Twenty three years ago in the midst of a major crisis, I fell in love again. I fell in love with God. I had a terrific need for answers about my life and I had none. I cried out to God for help [for the first time] and He responded. I saw my way forward and it was with His guidance. I loved Him for His help. I thought about God and His son Jesus Christ every waking moment. I soaked up anything Christian I could get my hands on.
The third time I felt an obsessive love for anything was when I fell in love with golf. I know, some of you may think that golf is not on par [pun intended] with a wife and God and you would be oh so correct, but I went overboard in my love for golf. I studied it, read magazines about it, watched any golf channel show I could find on golf techniques, bought DVDs on golf and yes I spent countless hours watching golf on the weekends. At one point in my life, I found a way to get to the golf course on average four times per week.
Neurologist Daniel Levitan* has done extensive study on what it takes for a musician to get from the good level to the professional level to the world class level. His research found that by the age of twenty good players had logged about four thousand hours of practice, professionals had logged eight thousand hours and elite performers had logged ten thousand hours. Elite performers have the edge with innate talent but they found that other key factors are discipline and persistence.
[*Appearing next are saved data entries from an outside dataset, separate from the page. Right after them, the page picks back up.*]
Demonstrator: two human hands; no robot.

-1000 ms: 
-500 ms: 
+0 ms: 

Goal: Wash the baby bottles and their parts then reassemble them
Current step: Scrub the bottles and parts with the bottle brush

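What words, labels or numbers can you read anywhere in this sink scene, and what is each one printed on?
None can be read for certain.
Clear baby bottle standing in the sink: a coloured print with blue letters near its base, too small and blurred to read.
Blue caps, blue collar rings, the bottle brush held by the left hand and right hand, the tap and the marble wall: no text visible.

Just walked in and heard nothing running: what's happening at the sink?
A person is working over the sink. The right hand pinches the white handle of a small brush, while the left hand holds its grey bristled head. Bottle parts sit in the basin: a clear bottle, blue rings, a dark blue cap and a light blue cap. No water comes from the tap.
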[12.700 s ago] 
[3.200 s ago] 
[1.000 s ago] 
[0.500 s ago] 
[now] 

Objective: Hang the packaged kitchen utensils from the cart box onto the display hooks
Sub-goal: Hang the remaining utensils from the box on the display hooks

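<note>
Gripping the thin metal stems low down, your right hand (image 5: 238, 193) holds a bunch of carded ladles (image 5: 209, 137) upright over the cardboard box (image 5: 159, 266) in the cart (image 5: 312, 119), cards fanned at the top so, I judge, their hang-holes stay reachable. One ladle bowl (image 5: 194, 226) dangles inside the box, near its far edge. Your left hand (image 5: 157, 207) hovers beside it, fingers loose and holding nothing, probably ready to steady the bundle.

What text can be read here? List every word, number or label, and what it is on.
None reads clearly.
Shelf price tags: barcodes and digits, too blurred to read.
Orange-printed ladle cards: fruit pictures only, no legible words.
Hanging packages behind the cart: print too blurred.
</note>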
I would imagine this level of practice, discipline and persistence would apply to proficiency in golf.
I will never know for sure. I still play the game from time to time, but I guess you would say, I have fallen out of love.
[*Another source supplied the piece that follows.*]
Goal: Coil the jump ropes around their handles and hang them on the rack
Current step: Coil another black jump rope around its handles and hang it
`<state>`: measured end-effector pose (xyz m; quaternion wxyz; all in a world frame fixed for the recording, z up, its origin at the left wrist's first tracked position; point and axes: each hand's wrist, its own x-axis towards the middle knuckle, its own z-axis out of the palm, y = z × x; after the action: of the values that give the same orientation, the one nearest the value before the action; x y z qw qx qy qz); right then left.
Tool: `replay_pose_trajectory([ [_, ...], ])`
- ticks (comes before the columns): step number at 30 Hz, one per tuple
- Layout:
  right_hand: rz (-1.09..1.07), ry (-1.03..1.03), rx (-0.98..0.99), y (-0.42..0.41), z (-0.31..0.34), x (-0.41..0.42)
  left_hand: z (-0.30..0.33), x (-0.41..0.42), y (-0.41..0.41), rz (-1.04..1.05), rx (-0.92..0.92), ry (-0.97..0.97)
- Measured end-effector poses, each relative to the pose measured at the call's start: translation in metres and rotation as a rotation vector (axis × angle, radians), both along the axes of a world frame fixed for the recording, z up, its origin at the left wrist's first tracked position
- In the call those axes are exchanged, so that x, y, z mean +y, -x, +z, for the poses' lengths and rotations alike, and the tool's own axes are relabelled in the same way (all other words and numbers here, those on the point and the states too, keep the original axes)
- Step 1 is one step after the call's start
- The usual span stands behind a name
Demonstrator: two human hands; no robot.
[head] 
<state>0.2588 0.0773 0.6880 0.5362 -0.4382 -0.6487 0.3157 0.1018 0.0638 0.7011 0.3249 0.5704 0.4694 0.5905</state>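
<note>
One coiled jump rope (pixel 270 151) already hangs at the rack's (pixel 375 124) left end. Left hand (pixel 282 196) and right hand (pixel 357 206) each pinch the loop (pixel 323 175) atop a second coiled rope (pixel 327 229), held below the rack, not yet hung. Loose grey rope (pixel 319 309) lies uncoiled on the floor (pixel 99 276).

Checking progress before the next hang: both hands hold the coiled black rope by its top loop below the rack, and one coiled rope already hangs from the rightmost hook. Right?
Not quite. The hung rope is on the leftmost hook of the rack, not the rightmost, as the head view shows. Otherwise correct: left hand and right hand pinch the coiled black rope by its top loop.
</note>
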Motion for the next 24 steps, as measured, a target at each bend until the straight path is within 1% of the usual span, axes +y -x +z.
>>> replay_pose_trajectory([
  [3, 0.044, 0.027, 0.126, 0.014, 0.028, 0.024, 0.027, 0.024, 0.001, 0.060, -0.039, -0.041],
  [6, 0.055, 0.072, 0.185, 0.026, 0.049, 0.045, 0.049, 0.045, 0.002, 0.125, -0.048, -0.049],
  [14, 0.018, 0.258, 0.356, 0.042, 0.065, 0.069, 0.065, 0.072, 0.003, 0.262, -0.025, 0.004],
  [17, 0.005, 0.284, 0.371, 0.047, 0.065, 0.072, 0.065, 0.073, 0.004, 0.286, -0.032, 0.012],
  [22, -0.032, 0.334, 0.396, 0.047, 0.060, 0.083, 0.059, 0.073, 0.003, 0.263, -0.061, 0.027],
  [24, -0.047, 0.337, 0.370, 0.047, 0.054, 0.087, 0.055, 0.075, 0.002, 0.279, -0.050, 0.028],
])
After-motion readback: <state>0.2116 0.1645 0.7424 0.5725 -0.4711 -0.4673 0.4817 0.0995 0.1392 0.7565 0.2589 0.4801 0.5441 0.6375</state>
Still love my wife and still love God and His Son Jesus…
This brings me to the point of this post. What do I desire in my life with Christ? I desire something that I cannot attain with all the innate talent in the world, all of the discipline I can muster and that wonderful characteristic persistence.
I would like to live a righteous life.
John Piper** has written extensively about this life. In his personal search for purpose, he feels that the Christian should live to glorify God: “God’s purpose for my life was that I have a passion for God’s glory and that I have a passion for my joy in that glory and these two are one passion.” In Billy Graham’s book The Holy Spirit, he says we cannot attain a righteous life, much less glorify God without help from the power of the Holy Spirit.
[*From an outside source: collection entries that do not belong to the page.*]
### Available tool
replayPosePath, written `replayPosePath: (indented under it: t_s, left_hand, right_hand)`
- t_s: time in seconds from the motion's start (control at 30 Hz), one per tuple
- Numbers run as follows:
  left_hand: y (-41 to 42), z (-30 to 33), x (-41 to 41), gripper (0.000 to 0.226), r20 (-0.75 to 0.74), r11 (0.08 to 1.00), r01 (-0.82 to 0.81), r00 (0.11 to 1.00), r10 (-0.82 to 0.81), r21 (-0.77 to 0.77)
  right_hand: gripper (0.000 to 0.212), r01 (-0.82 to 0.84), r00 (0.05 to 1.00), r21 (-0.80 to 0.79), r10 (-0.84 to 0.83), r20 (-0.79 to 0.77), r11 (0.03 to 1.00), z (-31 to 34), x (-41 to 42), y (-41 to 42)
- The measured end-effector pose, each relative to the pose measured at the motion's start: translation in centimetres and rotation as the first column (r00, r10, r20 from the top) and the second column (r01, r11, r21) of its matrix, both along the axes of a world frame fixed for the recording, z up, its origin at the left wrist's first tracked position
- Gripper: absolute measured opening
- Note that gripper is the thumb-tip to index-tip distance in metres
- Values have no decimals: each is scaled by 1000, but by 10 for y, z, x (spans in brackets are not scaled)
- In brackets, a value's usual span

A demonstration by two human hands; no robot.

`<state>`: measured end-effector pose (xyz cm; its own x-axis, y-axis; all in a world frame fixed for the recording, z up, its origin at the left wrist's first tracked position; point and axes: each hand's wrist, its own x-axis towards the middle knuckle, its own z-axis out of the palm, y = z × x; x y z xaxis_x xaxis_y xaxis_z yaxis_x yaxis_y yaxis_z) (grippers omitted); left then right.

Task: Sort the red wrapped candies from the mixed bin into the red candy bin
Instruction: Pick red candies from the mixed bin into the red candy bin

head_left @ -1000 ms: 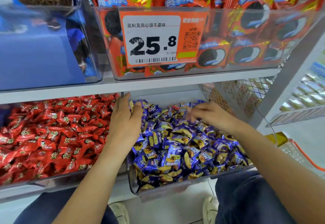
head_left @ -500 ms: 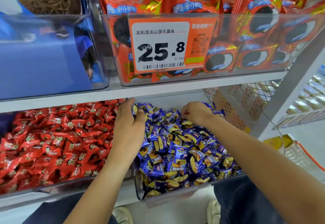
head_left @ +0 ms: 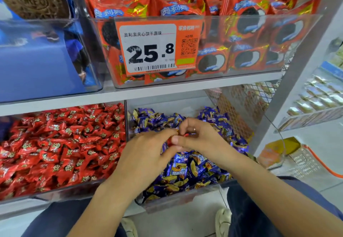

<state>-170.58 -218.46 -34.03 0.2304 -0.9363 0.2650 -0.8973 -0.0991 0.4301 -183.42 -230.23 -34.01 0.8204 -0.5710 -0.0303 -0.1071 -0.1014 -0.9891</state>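
Fingers — around red candy

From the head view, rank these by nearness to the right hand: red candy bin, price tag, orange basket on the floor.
From the right hand, over the mixed bin:
1. Red candy bin, left on the same shelf.
2. Price tag, up on the shelf above.
3. Orange basket, far right on the floor.

Upper shelf: red cookie packets are held in a clear bin fronted by an orange price tag; a blue bin is set alongside.
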Motion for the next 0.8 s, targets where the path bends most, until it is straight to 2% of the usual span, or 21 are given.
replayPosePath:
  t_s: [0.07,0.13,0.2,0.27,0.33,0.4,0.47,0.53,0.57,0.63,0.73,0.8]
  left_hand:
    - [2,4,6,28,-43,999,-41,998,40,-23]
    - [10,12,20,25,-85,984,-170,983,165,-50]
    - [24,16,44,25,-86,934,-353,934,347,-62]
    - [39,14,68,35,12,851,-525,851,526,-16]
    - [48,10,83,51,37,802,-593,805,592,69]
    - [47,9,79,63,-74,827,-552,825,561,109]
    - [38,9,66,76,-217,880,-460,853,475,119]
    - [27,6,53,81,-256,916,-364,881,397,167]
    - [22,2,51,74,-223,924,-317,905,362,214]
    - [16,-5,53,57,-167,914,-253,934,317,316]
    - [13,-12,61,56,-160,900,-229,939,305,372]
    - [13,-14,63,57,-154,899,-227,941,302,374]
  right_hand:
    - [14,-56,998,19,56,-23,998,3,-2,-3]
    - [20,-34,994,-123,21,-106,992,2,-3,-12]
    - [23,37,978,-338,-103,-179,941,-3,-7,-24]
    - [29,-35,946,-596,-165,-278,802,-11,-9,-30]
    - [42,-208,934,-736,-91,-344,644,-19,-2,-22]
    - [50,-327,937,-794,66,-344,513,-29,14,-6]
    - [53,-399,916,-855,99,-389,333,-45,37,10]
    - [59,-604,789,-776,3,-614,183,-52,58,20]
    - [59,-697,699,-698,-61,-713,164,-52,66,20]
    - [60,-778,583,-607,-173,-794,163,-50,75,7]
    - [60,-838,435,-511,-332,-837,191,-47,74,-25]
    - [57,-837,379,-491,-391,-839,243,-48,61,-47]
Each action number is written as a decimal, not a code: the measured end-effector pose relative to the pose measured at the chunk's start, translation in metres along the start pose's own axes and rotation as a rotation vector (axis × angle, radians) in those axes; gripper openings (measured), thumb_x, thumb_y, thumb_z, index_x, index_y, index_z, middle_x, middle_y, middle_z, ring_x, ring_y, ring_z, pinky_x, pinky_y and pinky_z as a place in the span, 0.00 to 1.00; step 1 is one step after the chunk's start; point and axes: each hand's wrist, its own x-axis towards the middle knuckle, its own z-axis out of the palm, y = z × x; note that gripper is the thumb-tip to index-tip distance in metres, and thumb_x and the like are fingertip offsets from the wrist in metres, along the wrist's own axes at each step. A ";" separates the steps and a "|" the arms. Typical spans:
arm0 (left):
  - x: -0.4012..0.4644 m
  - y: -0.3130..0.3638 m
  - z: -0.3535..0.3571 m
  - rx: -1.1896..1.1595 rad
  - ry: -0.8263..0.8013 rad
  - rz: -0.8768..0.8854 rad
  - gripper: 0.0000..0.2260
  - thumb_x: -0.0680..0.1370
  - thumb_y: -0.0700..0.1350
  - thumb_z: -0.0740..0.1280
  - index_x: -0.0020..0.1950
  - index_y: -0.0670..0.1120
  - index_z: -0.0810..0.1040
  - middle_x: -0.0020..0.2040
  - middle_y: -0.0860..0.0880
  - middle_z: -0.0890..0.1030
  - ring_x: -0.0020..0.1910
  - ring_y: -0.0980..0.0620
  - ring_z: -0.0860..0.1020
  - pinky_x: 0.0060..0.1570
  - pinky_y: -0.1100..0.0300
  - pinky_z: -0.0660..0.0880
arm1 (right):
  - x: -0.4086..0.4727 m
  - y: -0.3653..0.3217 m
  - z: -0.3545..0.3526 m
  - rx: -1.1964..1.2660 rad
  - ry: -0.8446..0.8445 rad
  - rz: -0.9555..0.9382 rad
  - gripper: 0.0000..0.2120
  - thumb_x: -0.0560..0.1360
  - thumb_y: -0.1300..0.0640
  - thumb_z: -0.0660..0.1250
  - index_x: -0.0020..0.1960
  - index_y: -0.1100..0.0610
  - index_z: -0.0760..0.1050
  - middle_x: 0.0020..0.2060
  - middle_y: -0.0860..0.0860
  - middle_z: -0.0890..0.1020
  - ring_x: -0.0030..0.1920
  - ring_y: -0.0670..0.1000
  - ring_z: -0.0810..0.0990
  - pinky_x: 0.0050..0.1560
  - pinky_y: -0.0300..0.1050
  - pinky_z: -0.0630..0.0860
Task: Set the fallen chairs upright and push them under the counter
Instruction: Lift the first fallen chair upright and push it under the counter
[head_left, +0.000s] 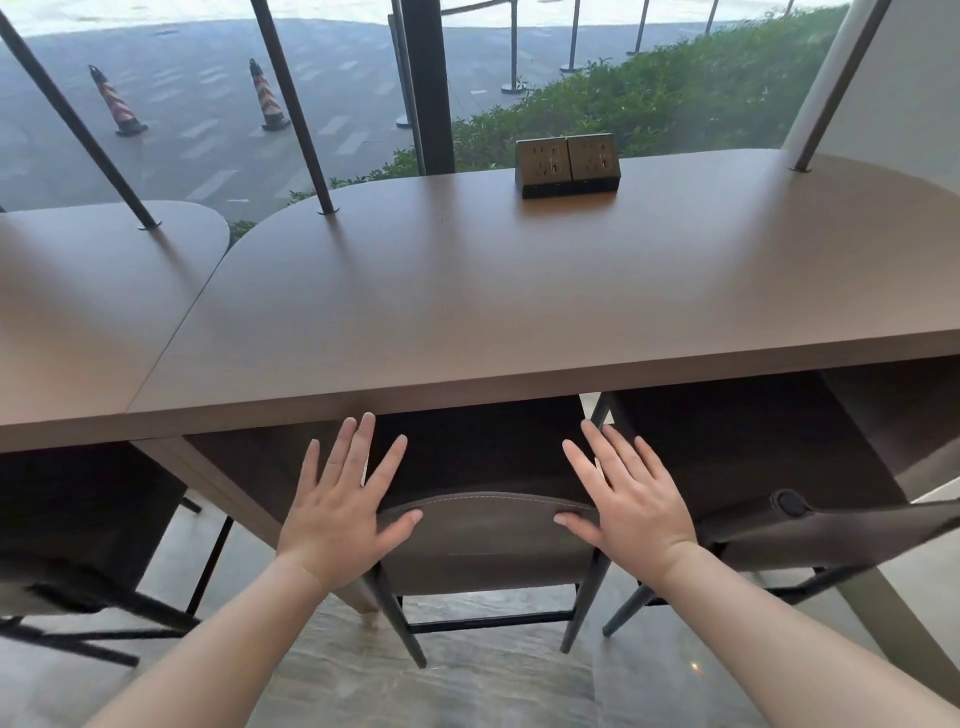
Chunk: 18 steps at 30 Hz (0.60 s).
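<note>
The middle chair (485, 525) is seen upright, its seat tucked under the desk (467, 291). The left hand (343, 499) and right hand (631, 499) are held released, fingers spread straight, thumbs laid on the backrest's top corners, nothing gripped

Middle chair (488, 540) under counter (519, 291); socket box (569, 166) on counter.
</note>
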 end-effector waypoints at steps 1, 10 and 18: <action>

The Bible’s standard of human righteousness is God’s own perfection in every attribute, every attitude, every behavior, and every word.
The bad news is that true and perfect righteousness is not possible for man to attain on his own; the standard is simply too high. The good news is that true righteousness is possible for mankind, but only through the cleansing of sin by Jesus Christ and the indwelling of the Holy Spirit. We have no ability to achieve righteousness in and of ourselves. Graham writes the Holy Spirit supplies power to us for one reason; He wants us to use it. He will permit us to have as much power as He knows we will use or need.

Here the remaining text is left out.